Yes — on every defensible measure. The core Public Service grew from 47,252 FTEs in 2017 to a peak of 65,699 in late 2023: a 39% increase, three times the rate of population growth. The cuts since amount to around 4% from that peak, and the workforce began growing again in late 2025.

NZ Public Service Workforce 2017–2025 (FTEs).
The workforce grew 39% from 2017 to its late-2023 peak then fell 4% through 2024–25
However, the raw FTE counts, published by the Public Service Commission, don’t account for what else was growing: the population rose around 11% and the real economy around 17% over the same period. Adjusted for that growth, the expansion shrinks — but it does not disappear.

The graph above tracks the ratio of FTEs to real GDP, indexed so 2017 = 100. Each point on the green line answers the question: for every billion dollars of real output the economy produces, how many public servants are there, compared with 2017? Even after adjusting for economic growth, the workforce remains about 13% larger than in 2017.
Five ways the story was told
Beyond the day-to-day news from individual departments and organisations, journalists have framed the public-sector story in five distinct ways.

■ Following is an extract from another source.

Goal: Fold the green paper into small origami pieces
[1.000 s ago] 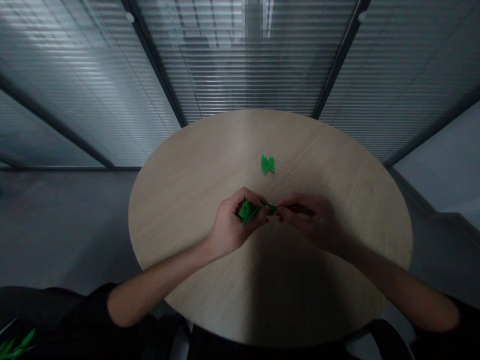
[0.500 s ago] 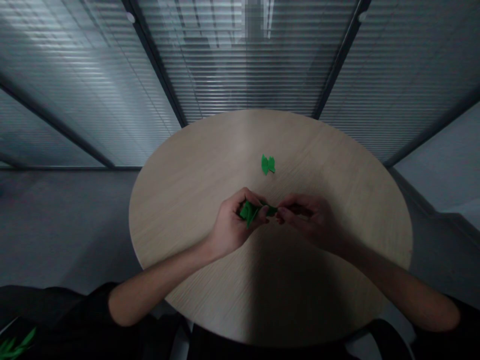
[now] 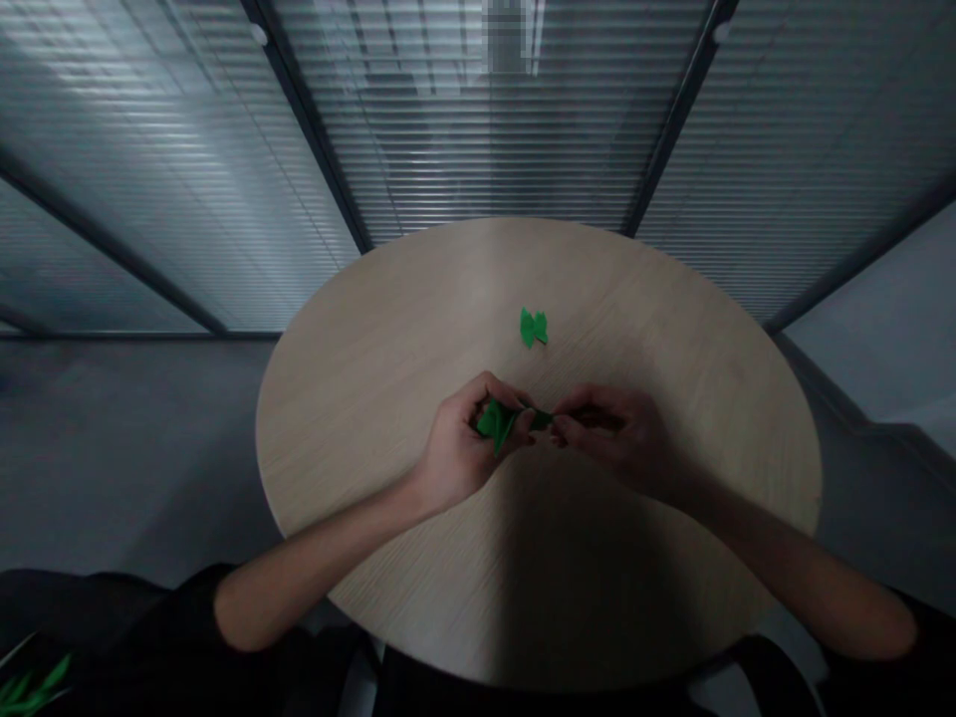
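A folded piece of green paper (image 3: 499, 422) is pinched between my two hands above the middle of the round table. My left hand (image 3: 464, 436) closes around its wider end, and part of the paper is hidden by my fingers. My right hand (image 3: 606, 432) pinches its narrow end with the fingertips. A second small green paper piece (image 3: 533, 328), shaped like a bow, lies flat on the table beyond my hands, apart from them.
The round light wood table (image 3: 373, 398) has its rim all around my hands. Behind it stands a glass wall with slatted blinds (image 3: 493, 119) and dark frames. Green leaves (image 3: 30, 687) show at the bottom left corner, beside my dark sleeve.
My hands have stayed almost in place, and the green paper between them has shifted only slightly. The bow-shaped piece on the table has not moved.
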`<state>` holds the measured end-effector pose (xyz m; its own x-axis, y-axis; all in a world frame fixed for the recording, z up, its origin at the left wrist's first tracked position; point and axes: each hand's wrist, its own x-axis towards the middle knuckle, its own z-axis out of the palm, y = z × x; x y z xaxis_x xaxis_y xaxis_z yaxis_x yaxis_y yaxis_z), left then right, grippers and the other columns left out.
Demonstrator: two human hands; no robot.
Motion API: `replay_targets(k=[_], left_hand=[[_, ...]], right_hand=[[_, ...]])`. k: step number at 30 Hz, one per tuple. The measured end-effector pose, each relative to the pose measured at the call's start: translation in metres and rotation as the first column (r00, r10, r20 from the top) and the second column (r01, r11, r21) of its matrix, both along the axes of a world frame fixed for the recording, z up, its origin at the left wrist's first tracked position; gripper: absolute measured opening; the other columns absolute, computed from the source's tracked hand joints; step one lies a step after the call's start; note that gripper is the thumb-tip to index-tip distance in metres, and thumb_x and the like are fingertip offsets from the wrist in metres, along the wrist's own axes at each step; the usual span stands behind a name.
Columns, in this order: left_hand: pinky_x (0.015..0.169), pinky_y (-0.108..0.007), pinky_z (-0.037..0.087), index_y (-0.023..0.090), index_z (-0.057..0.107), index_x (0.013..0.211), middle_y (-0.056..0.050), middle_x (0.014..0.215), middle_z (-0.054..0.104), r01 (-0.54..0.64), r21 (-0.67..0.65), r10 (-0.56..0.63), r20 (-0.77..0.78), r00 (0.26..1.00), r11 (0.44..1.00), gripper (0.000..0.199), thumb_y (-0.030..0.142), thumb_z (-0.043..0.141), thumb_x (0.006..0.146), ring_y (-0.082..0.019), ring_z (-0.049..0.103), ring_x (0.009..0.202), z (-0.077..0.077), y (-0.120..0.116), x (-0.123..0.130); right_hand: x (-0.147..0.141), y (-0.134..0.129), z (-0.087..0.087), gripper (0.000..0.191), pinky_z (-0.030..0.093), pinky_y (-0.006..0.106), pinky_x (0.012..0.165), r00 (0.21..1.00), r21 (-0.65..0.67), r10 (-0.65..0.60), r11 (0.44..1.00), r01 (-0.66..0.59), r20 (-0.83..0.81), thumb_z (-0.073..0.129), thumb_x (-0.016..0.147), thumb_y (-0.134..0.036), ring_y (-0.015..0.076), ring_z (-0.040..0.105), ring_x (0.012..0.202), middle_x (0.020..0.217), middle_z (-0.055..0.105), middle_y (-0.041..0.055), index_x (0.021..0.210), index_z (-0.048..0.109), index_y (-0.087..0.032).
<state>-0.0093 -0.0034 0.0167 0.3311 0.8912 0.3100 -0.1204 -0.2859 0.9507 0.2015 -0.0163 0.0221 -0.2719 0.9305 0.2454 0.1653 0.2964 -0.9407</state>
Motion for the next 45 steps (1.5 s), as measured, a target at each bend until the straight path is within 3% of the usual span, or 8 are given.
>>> replay_targets(k=[15, 24, 34, 45], left_hand=[[0.060, -0.025, 0.059, 0.018, 0.059, 0.089, -0.007, 0.093, 0.073, -0.012, 0.062, 0.015, -0.058, 0.998, 0.998, 0.016, 0.019, 0.075, 0.088, -0.013, 0.069, 0.072, -0.009, 0.001, -0.001], [0.057, -0.024, 0.057, 0.018, 0.059, 0.091, -0.006, 0.089, 0.071, -0.009, 0.058, 0.015, -0.112, 0.994, 0.998, 0.015, 0.023, 0.073, 0.090, -0.013, 0.069, 0.069, -0.003, -0.001, -0.002], [0.059, -0.023, 0.056, 0.017, 0.061, 0.092, -0.004, 0.087, 0.070, 0.001, 0.121, 0.018, -0.155, 0.988, 0.993, 0.015, 0.021, 0.075, 0.088, -0.012, 0.067, 0.069, -0.012, 0.002, -0.003], [0.055, -0.022, 0.052, 0.018, 0.061, 0.098, -0.002, 0.080, 0.070, -0.029, 0.227, 0.094, -0.277, 0.956, 0.973, 0.015, 0.021, 0.072, 0.088, -0.012, 0.064, 0.063, -0.004, -0.001, -0.005]], right_hand=[[-0.001, 0.000, -0.001, 0.013, 0.057, 0.019, 0.062, 0.994, 0.114, 0.005, 0.993, -0.017, 0.109, 0.072, 0.092, -0.028, 0.0117, 0.071, 0.068, 0.076, 0.074, 0.0011, 0.085, 0.072, -0.018], [-0.002, -0.002, 0.000, 0.011, 0.054, 0.019, 0.058, 0.995, 0.080, 0.001, 0.997, -0.009, 0.098, 0.068, 0.093, -0.025, 0.0111, 0.068, 0.064, 0.073, 0.072, 0.0009, 0.085, 0.070, -0.017], [-0.003, 0.000, -0.002, 0.017, 0.054, 0.022, 0.061, 0.986, 0.168, 0.022, 0.985, -0.050, 0.165, 0.070, 0.093, -0.029, 0.0120, 0.067, 0.066, 0.073, 0.071, 0.0011, 0.082, 0.070, -0.017], [-0.002, 0.001, -0.002, 0.013, 0.051, 0.023, 0.060, 0.983, 0.249, -0.018, 0.968, -0.028, 0.183, 0.066, 0.093, -0.023, 0.0116, 0.064, 0.064, 0.072, 0.069, -0.0005, 0.081, 0.067, -0.019]])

Capability was the only theme running strongly before the Budget. The AI debate did not exist until the announcement created it.
- Reporting the announcement was the biggest single block — jobs to go, departments on the chopping block, how the savings exercise will work. Visibility, not interpretation.
- Capability lost was the largest argued position — and the only theme already running strongly before the Budget. Through autumn, the stories were of erosion: science jobs cut, the census overhauled, agency systems failing. After the announcement, the question sharpened: can a public service be modernised after it has been hollowed out
- People and place: carried the emotional weight: Wellington as a ghost town, workers facing redundancy again, fears for Māori-focused agencies and provincial towns. These headlines ask who hurts, not whether the state is too big or losing capability.
- The size of the public sector was the smallest of the argued positions. Headlines making the case for a smaller, cheaper state — and they were the only ones that supplied the historical baseline. Among the argued positions, capability voices outnumbered smaller-state voices roughly three to one.
- The AI debate appeared from nowhere: not a single AI headline before 19 May, twenty after. It quickly became the proxy battleground for the capability argument — can technology replace 8,700 people, or is “cuts first, AI later” hollowing out the very capacity modernisation needs?
Capacity lost
Of the five, the capability theme deserves a closer look — because the strain was not confined to the public service itself. Capability questions ran right across the system in May and June: health above all, then the public sector, with education, defence, energy, media, local government and infrastructure all carrying the same concern. When the same question surfaces across so many domains at once, it stops looking like an agency problem and starts looking like a systems one. And it has not faded: the June bars cover only the first few days of the month.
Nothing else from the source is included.